A word-for-word copy of the listing that follows is required.

- Opening Delimiter -

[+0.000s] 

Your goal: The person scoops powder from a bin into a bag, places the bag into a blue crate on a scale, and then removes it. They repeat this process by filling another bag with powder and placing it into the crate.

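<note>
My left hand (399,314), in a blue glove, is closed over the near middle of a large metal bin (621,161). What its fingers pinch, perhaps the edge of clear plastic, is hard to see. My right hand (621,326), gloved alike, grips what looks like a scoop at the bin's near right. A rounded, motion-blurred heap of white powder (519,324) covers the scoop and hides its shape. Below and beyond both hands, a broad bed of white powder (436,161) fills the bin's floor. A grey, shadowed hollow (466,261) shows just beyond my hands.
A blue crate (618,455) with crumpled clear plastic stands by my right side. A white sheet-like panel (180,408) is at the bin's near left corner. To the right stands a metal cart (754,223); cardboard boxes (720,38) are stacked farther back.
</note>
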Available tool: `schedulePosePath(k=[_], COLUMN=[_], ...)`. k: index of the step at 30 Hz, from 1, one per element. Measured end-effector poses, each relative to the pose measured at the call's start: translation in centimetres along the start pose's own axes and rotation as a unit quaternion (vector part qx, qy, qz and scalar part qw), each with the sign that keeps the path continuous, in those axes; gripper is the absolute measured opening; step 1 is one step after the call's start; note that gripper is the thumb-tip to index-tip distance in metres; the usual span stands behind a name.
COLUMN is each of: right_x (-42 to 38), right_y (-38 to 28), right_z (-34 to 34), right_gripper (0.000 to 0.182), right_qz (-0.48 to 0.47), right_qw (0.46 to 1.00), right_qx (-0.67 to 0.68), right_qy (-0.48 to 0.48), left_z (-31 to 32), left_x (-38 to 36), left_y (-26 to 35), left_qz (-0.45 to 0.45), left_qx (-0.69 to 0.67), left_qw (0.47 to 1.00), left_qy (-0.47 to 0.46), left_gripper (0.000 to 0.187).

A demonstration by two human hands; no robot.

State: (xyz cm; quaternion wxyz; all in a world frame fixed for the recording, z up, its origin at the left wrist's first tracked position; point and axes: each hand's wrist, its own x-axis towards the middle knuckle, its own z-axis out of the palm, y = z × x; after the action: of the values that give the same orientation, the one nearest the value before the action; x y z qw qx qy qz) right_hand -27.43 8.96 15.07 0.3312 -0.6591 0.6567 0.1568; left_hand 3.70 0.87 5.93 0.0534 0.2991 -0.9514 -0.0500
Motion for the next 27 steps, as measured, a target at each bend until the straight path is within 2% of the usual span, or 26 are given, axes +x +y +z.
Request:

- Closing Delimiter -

Expected answer –
[+0.000s] 

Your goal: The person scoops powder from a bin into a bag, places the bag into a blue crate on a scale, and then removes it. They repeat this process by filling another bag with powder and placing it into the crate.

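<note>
My left hand (399,314), in a blue glove, is closed over the near middle of a large metal bin (621,161). What its fingers pinch, perhaps the edge of clear plastic, is hard to see. My right hand (621,326), gloved alike, grips what looks like a scoop at the bin's near right. A rounded, motion-blurred heap of white powder (519,324) covers the scoop and hides its shape. Below and beyond both hands, a broad bed of white powder (436,161) fills the bin's floor. A grey, shadowed hollow (466,261) shows just beyond my hands.
A blue crate (618,455) with crumpled clear plastic stands by my right side. A white sheet-like panel (180,408) is at the bin's near left corner. To the right stands a metal cart (754,223); cardboard boxes (720,38) are stacked farther back.
</note>
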Available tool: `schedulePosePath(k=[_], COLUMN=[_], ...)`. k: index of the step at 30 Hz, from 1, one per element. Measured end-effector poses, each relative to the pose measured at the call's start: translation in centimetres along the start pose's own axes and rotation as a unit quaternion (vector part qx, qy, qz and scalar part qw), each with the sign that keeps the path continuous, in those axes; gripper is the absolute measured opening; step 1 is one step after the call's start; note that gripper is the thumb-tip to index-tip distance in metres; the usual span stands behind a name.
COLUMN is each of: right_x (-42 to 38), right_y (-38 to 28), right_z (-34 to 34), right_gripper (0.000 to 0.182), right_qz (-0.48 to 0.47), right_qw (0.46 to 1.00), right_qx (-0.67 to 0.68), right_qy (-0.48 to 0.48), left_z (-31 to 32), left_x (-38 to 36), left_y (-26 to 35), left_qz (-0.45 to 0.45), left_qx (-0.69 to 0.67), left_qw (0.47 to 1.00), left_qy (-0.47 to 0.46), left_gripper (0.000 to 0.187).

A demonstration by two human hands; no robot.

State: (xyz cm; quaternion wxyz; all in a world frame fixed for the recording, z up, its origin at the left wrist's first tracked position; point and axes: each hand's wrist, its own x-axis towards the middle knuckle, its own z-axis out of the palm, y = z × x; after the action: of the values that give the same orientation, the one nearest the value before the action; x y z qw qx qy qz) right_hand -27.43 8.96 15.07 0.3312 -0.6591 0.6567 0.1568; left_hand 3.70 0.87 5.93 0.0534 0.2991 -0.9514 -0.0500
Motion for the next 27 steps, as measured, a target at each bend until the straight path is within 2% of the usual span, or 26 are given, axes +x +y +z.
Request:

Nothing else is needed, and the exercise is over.